1948 was a year that Life Magazine ran a pictorial article about the Allentown School District and its award-winning curriculum and the excellent graduates from AHS. We had not one, but two major train stations that linked Allentown into the national passenger rail system. The new Airport terminal opened at ABE. We had numerous privately-owned local banks, which invested in the city. A business district that generated more in profits than anything that could be imagined in our crony capitalist ANIZA today... Two major hotels (Traylor, Americus) that business people stayed in downtown (Hotel Allen had closed just after the War ended).

Those were the days....

Dave said...

Oh, least I forget the Eight major cinemas either on Hamilton or within a block of Hamilton Street that all showed first-run films......

Ray Nemeth Sr said...

My mother worked part time at the colonial theater in the early 1950s it was such a beautiful theater, The city fathers destroyed the hopes of a private restoration of the theater, but instead later endorsed government financed renewal, Also Western Electric came to Allentown I believe in the late 40,s or 50,s , it employed 1000,s of good paying jobs 3 shifts. Mu father worked there till his retirement in the 1970s. He was the sole wage owner most of the time, usually worked 40 hours. My mother worked off and on for periods between kids. They were able to pay off the house in 9 years, raise 5 kids. It was the hi-tech of the time. It has all been moved to Asia. Do you like the new Dorney Park better than the old one? I don't think so. Of course we will be labeled as old fashioned and longing for the good old days. This generation has agreed to have 2 full time wage earners, large debts, lots of hours and very little time to plan their lives or just spend quite time with the family.

Jamie Kelton said...

Although the Show House that was in the paper this weekend is nicely restored, Allentown is no longer the city I grew up in for a plethora of reasons. My parents still live in the west end in a 1920s era home, but I prefer living where we do and where our daughter can get a decent education away from the gangs and violence that permeate though the city.

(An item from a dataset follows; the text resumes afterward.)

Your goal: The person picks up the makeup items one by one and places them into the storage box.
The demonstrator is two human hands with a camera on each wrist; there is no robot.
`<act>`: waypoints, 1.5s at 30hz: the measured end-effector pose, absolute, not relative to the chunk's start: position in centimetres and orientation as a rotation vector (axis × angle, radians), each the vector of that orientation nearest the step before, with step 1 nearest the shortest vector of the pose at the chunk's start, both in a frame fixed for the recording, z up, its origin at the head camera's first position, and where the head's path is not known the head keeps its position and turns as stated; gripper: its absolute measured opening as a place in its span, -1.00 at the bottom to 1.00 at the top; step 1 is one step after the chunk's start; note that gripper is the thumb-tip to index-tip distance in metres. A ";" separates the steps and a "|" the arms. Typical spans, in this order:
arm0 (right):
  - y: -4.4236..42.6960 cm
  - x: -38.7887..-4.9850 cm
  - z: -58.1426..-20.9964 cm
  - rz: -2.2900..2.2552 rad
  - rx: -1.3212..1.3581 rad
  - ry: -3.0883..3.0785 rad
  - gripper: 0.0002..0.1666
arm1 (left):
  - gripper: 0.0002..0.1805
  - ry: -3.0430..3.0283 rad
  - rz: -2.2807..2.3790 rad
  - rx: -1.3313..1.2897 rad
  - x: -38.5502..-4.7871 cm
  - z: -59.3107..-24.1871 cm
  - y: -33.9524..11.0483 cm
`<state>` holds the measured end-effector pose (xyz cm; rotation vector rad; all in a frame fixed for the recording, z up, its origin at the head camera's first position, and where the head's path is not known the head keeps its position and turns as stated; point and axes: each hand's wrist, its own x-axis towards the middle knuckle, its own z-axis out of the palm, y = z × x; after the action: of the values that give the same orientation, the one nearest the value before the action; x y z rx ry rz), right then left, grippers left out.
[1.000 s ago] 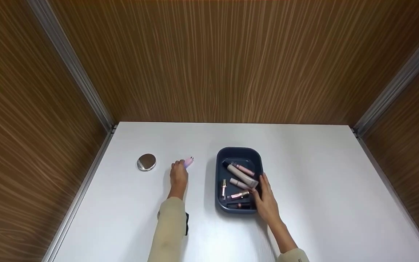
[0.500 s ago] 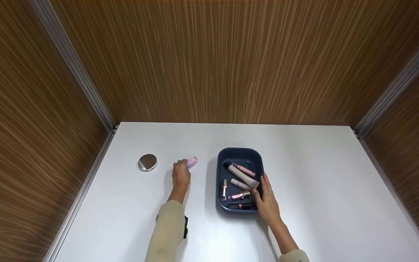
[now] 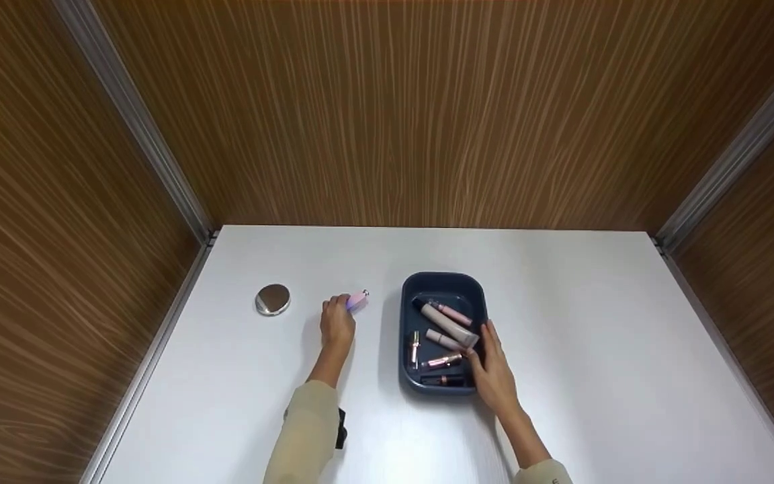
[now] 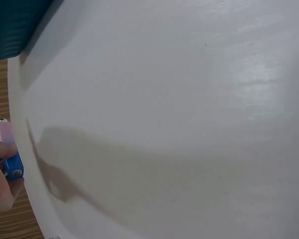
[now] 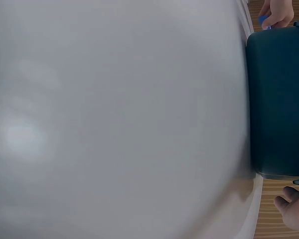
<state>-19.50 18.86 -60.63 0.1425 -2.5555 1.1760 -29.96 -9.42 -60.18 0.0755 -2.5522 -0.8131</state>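
Note:
My left hand (image 3: 338,327) pinches a short wand (image 3: 357,300), pink fading to violet-blue, with a small shiny metal tip. In the left wrist view its pink end points away from the fingers, and its blue end (image 4: 13,167) shows below the thumb. To the right, a dark blue bin (image 3: 408,329) stands on the table. My right hand (image 3: 494,376) grips its right wall, thumb over the rim and fingers along the outside. Inside lie a pale tube (image 3: 447,324) with a black cap, a pink tube (image 3: 454,314), a light pink stick (image 3: 442,339) and several lip-gloss-like tubes.
A round silver compact (image 3: 272,300) lies on the white table (image 3: 595,349) left of my left hand. Wood-grain panels (image 3: 387,114) enclose the table at the back and both sides.
My left hand has shifted slightly right with the wand, whose visible end now lies nearer the bin. The right hand, bin and compact stay essentially where they were.

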 end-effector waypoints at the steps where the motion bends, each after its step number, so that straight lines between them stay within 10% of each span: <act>1: 18.8 -19.5 -60.6 1.174 0.146 -2.549 -0.36 | -0.74 -2.545 -0.815 0.072 -29.9 -60.2 -9.4; 45: 19.0 -19.6 -60.3 1.174 0.155 -2.586 -0.35 | -0.77 -2.463 -0.919 0.036 -26.7 -59.6 -8.4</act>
<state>-19.59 18.96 -60.35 0.1553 -2.5865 1.1736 -26.74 -8.44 -59.60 0.0355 -2.4629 -0.9194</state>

Thank you for the look back in time Mr Molovinsky. :)

doug_b said...

I still have an All American City sign - I think from 1962.

In 1968, I bought my 'girl friend' (we went to Penn State, now my wife) home to Allentown. She was from a small town near Erie. Allentown completely blew her away. Downtown, the movies, Hess's, Dorney Park, the restaurants, etc.

LVCI said...

1948 was a good year for Allentown
Sure was since this was the year LVCI was born!

Seriously speaking The point younger people are missing none of us oldsters expect things to be the way they once were.

Transportation: A time when private enterprise (trolleys/trains) could produce ridership beyond what any amount of taxpayer subsidized programs could ever hope to achieve in today's world. It's not our fault younger people (perhaps not theirs either) demand will never again generate enough profit to sustain them.

Walkability: There were countless factories and jobs in town. Levine's, Bell Telephone, Allen Laundry and knitting mills galore to name a few. All created by private investors.

Personal Responsibility
Rather then endlessly bloviate I'd rather youngsters quit blaming oldsters for the way things turn out. Excuses and finger pointing isn't going to cut it. The ball's in their court much like it was for us way back then. If things are screwed up.. got a better idea?... Go fix it.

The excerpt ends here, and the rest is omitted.